EXERCISE DIRECTIONS: State how many lines in the listing contain the string "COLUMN", and add nothing to that number.

INFORMATION SUPPLIED:
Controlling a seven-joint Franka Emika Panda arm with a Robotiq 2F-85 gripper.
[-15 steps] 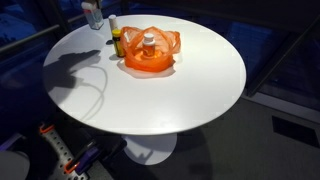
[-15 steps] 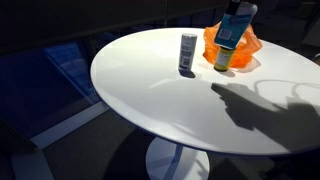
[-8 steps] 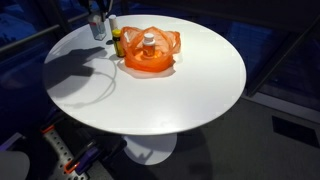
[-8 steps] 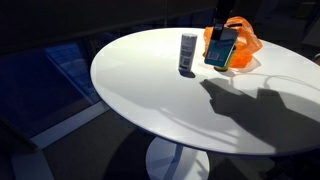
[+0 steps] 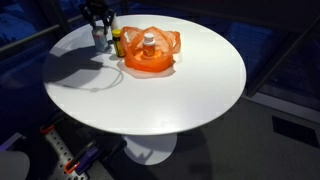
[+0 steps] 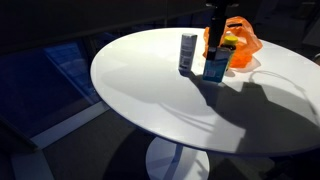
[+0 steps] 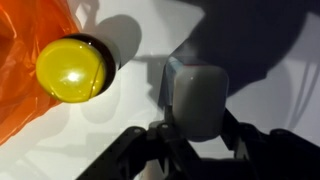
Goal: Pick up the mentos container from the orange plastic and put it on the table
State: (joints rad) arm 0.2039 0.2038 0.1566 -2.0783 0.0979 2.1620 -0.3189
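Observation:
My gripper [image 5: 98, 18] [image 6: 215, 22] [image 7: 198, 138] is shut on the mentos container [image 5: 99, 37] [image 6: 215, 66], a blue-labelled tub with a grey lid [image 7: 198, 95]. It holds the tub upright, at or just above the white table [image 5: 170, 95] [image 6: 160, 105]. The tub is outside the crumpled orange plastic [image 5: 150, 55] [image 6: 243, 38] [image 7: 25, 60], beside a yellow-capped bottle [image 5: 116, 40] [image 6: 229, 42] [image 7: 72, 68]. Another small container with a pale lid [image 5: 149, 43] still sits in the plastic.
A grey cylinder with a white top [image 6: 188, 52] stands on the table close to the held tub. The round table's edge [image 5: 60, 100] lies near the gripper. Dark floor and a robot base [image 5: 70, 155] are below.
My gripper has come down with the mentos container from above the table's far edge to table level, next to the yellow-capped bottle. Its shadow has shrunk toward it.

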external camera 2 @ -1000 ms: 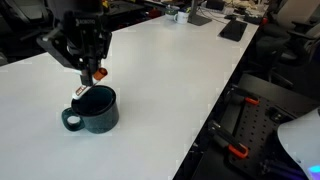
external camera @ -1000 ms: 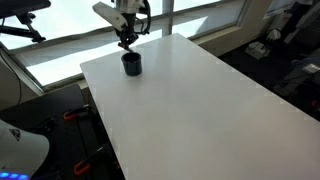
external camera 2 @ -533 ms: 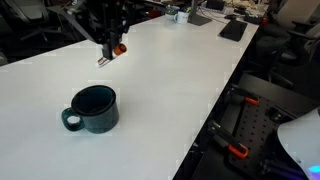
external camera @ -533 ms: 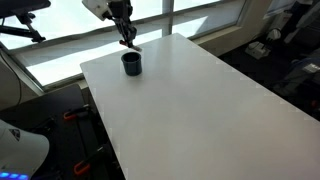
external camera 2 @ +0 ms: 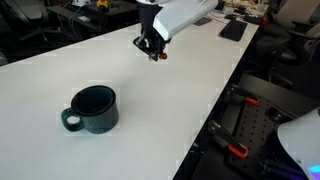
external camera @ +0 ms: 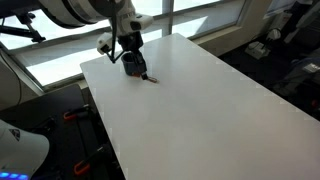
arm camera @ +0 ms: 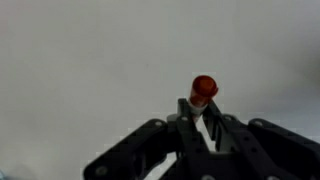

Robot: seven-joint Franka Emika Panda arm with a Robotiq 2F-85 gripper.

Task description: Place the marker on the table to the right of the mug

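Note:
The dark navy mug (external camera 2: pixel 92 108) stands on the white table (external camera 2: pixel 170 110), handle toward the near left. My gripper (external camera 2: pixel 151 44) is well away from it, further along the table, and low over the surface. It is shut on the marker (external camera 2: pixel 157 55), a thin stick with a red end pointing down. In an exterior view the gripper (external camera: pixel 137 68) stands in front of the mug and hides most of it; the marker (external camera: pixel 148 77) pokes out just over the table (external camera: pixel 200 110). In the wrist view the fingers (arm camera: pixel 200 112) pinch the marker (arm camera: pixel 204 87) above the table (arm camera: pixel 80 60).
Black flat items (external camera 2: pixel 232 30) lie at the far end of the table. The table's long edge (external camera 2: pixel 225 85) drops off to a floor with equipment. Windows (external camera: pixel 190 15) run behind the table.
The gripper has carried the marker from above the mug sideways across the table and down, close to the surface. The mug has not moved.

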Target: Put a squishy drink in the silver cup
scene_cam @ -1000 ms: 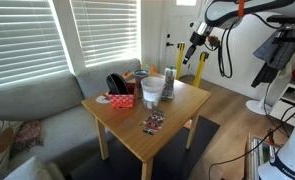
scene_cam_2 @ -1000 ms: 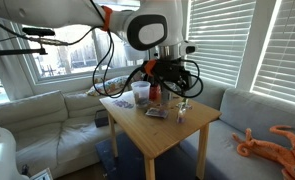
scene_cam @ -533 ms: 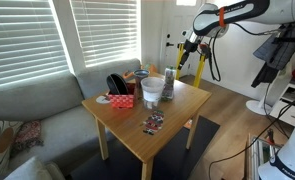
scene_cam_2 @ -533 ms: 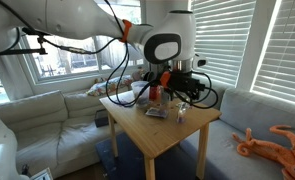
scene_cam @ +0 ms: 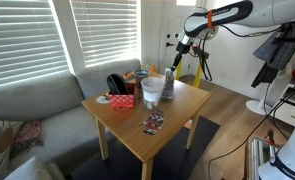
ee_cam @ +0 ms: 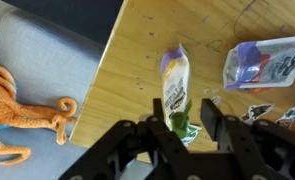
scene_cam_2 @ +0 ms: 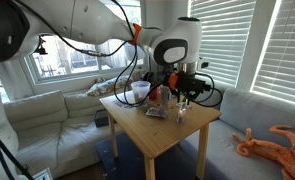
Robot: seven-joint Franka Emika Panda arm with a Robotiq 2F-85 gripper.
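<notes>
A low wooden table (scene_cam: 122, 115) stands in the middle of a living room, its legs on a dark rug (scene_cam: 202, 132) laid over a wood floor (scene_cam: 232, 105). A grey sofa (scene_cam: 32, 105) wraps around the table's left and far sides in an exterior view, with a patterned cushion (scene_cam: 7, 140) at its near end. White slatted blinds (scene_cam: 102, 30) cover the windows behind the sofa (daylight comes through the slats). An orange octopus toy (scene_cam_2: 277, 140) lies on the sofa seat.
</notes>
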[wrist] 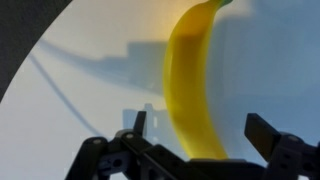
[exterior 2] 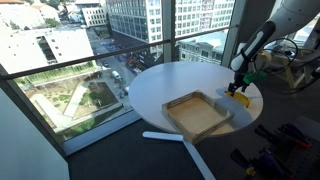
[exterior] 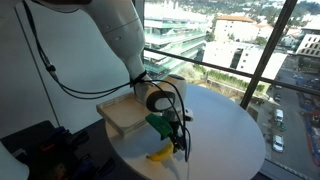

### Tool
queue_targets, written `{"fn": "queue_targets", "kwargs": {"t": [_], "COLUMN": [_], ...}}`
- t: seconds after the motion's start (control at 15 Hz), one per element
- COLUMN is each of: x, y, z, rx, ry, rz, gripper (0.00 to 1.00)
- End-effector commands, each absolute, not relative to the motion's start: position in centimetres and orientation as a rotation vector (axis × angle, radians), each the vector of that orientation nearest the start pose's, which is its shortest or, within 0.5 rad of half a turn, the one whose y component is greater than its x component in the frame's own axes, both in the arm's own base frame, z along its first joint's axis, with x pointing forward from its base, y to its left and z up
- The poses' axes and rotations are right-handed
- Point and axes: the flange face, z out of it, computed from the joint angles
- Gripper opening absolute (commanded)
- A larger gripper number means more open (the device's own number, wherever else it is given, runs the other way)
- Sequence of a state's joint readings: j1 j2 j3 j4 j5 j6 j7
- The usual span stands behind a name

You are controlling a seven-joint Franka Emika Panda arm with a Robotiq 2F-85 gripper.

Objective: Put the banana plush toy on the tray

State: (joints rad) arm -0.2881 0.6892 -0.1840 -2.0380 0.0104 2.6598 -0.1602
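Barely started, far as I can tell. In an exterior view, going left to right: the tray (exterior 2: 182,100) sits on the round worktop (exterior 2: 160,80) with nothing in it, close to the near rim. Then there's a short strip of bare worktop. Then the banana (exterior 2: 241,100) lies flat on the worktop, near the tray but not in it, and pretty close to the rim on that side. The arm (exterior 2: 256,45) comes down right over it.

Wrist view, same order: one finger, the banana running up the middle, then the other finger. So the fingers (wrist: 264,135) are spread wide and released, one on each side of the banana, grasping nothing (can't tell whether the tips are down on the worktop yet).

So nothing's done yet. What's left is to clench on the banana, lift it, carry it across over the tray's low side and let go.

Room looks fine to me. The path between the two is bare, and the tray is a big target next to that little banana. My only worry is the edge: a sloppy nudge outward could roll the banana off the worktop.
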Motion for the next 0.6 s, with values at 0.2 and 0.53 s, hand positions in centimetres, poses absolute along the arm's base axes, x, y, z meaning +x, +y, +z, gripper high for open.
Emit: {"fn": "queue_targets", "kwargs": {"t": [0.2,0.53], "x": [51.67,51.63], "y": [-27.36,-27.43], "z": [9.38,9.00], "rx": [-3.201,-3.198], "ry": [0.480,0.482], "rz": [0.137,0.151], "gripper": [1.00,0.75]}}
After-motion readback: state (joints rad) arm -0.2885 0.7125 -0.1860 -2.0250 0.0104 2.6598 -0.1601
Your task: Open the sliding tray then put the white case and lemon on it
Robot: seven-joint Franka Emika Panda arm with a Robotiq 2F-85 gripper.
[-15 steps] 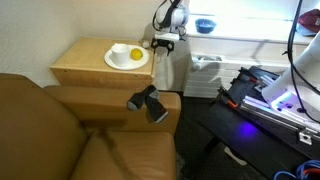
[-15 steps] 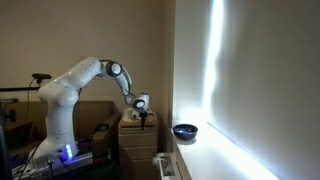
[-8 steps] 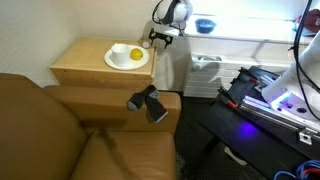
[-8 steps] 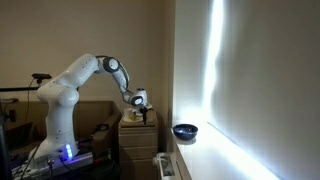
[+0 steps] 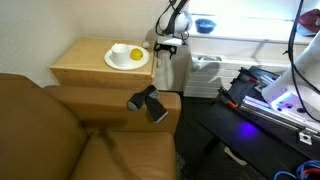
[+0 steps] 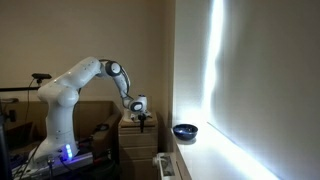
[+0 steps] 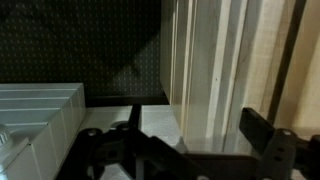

EXERCISE OUTPUT: 2